§ Task item
Can you transcribe the data exactly? Leave the pictures out.
__________________________________________________
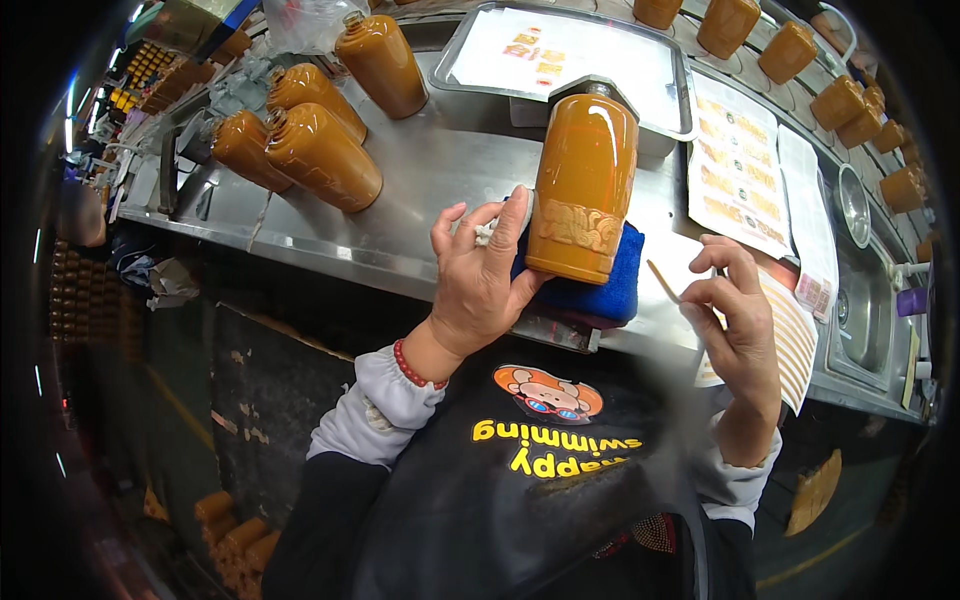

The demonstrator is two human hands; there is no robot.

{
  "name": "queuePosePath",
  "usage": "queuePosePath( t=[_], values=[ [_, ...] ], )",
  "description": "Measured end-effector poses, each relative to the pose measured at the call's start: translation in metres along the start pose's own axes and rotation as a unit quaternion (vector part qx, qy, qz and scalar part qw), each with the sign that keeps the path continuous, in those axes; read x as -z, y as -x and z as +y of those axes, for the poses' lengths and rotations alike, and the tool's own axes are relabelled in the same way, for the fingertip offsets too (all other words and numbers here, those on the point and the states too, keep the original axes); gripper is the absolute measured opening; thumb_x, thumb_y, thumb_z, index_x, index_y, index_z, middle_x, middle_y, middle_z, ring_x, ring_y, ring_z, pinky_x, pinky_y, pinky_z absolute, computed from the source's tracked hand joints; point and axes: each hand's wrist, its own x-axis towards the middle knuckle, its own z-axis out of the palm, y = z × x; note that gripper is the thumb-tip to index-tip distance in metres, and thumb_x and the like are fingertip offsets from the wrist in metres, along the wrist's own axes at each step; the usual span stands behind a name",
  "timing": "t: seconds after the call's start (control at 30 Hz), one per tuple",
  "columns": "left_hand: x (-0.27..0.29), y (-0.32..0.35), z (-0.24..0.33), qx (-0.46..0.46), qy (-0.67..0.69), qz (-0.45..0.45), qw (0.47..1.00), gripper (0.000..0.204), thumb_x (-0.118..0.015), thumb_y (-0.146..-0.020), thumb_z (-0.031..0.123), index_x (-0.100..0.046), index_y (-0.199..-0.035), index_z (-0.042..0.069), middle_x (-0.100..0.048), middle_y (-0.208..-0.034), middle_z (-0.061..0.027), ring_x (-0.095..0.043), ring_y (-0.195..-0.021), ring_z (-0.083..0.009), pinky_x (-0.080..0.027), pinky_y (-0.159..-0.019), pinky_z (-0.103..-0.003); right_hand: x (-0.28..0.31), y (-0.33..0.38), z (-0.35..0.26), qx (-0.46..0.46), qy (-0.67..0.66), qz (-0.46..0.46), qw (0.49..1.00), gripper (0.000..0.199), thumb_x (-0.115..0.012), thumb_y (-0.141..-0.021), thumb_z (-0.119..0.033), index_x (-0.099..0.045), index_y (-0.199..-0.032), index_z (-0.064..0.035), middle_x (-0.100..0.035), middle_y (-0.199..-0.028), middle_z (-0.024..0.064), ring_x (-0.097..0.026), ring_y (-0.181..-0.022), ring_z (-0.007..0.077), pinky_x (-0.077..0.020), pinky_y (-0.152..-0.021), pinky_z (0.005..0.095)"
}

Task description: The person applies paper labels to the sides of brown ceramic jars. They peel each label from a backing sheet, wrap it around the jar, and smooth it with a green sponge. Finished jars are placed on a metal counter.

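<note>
A glossy brown bottle [583,180] with a raised pattern near its base lies tilted on a folded blue cloth [618,285], its neck end away from me. My left hand [478,275] is at the bottle's left side, thumb by its base and index finger stretched along it. The other fingers are curled round a small white crumpled wad [486,232]. To the right of the bottle, apart from it, my right hand [738,318] pinches a thin tan strip [662,281] between thumb and fingers. A sheet of tan stripes [785,340] lies behind that hand.
Several brown bottles [325,160] stand at the left on the metal table [330,235]. A tray [690,95] with white paper and small orange pieces is at the back. At right are a printed decal sheet [738,170], a metal bowl [852,205] and a sink [862,320]; more bottles line the far right.
</note>
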Motion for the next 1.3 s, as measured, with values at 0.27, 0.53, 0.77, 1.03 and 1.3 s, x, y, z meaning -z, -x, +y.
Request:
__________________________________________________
§ Answer for this exercise
The demonstrator is two human hands; there is no robot.

{
  "name": "queuePosePath",
  "usage": "queuePosePath( t=[_], values=[ [_, ...] ], )",
  "description": "Measured end-effector poses, each relative to the pose measured at the call's start: translation in metres along the start pose's own axes and rotation as a unit quaternion (vector part qx, qy, qz and scalar part qw), each with the sign that keeps the path continuous, in those axes; read x as -z, y as -x and z as +y of those axes, for the poses' lengths and rotations alike, and the tool's own axes are relabelled in the same way, for the fingertip offsets too (all other words and numbers here, those on the point and the states too, keep the original axes); gripper is the absolute measured opening; thumb_x, thumb_y, thumb_z, index_x, index_y, index_z, middle_x, middle_y, middle_z, ring_x, ring_y, ring_z, pinky_x, pinky_y, pinky_z absolute, computed from the source's tracked hand joints; point and axes: each hand's wrist, its own x-axis towards the middle knuckle, its own z-axis out of the palm, y = z × x; note that gripper is the thumb-tip to index-tip distance in metres, and thumb_x and the like are fingertip offsets from the wrist in metres, along the wrist's own axes at each step; the usual span stands behind a name",
  "timing": "t: seconds after the call's start (control at 30 Hz), one per tuple",
  "columns": "left_hand: x (-0.27..0.29), y (-0.32..0.35), z (-0.24..0.33), qx (-0.46..0.46), qy (-0.67..0.69), qz (-0.45..0.45), qw (0.47..1.00), gripper (0.000..0.204), thumb_x (-0.118..0.015), thumb_y (-0.146..-0.020), thumb_z (-0.031..0.123), index_x (-0.100..0.046), index_y (-0.199..-0.035), index_z (-0.042..0.069), middle_x (-0.100..0.048), middle_y (-0.208..-0.034), middle_z (-0.061..0.027), ring_x (-0.095..0.043), ring_y (-0.195..-0.021), ring_z (-0.083..0.009), pinky_x (-0.080..0.027), pinky_y (-0.159..-0.019), pinky_z (-0.103..-0.003); right_hand: x (-0.28..0.31), y (-0.33..0.38), z (-0.35..0.26), qx (-0.46..0.46), qy (-0.67..0.66), qz (-0.46..0.46), qw (0.49..1.00), gripper (0.000..0.199), thumb_x (-0.115..0.012), thumb_y (-0.141..-0.021), thumb_z (-0.119..0.033), index_x (-0.099..0.045), index_y (-0.199..-0.032), index_z (-0.064..0.035), middle_x (-0.100..0.035), middle_y (-0.199..-0.028), middle_z (-0.024..0.064), ring_x (-0.097..0.026), ring_y (-0.181..-0.022), ring_z (-0.007..0.077), pinky_x (-0.077..0.020), pinky_y (-0.152..-0.021), pinky_z (0.005..0.095)"
}

Task description: The person applies paper labels to the sides of brown ceramic jars. They peel each label from a backing sheet, wrap it around the jar, and smooth it with a green sponge. Finished jars are placed on a metal counter.

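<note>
A glossy brown bottle [583,180] with a raised pattern near its base lies tilted on a folded blue cloth [618,285], its neck end away from me. My left hand [478,275] is at the bottle's left side, thumb by its base and index finger stretched along it. The other fingers are curled round a small white crumpled wad [486,232]. To the right of the bottle, apart from it, my right hand [738,318] pinches a thin tan strip [662,281] between thumb and fingers. A sheet of tan stripes [785,340] lies behind that hand.
Several brown bottles [325,160] stand at the left on the metal table [330,235]. A tray [690,95] with white paper and small orange pieces is at the back. At right are a printed decal sheet [738,170], a metal bowl [852,205] and a sink [862,320]; more bottles line the far right.
</note>
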Motion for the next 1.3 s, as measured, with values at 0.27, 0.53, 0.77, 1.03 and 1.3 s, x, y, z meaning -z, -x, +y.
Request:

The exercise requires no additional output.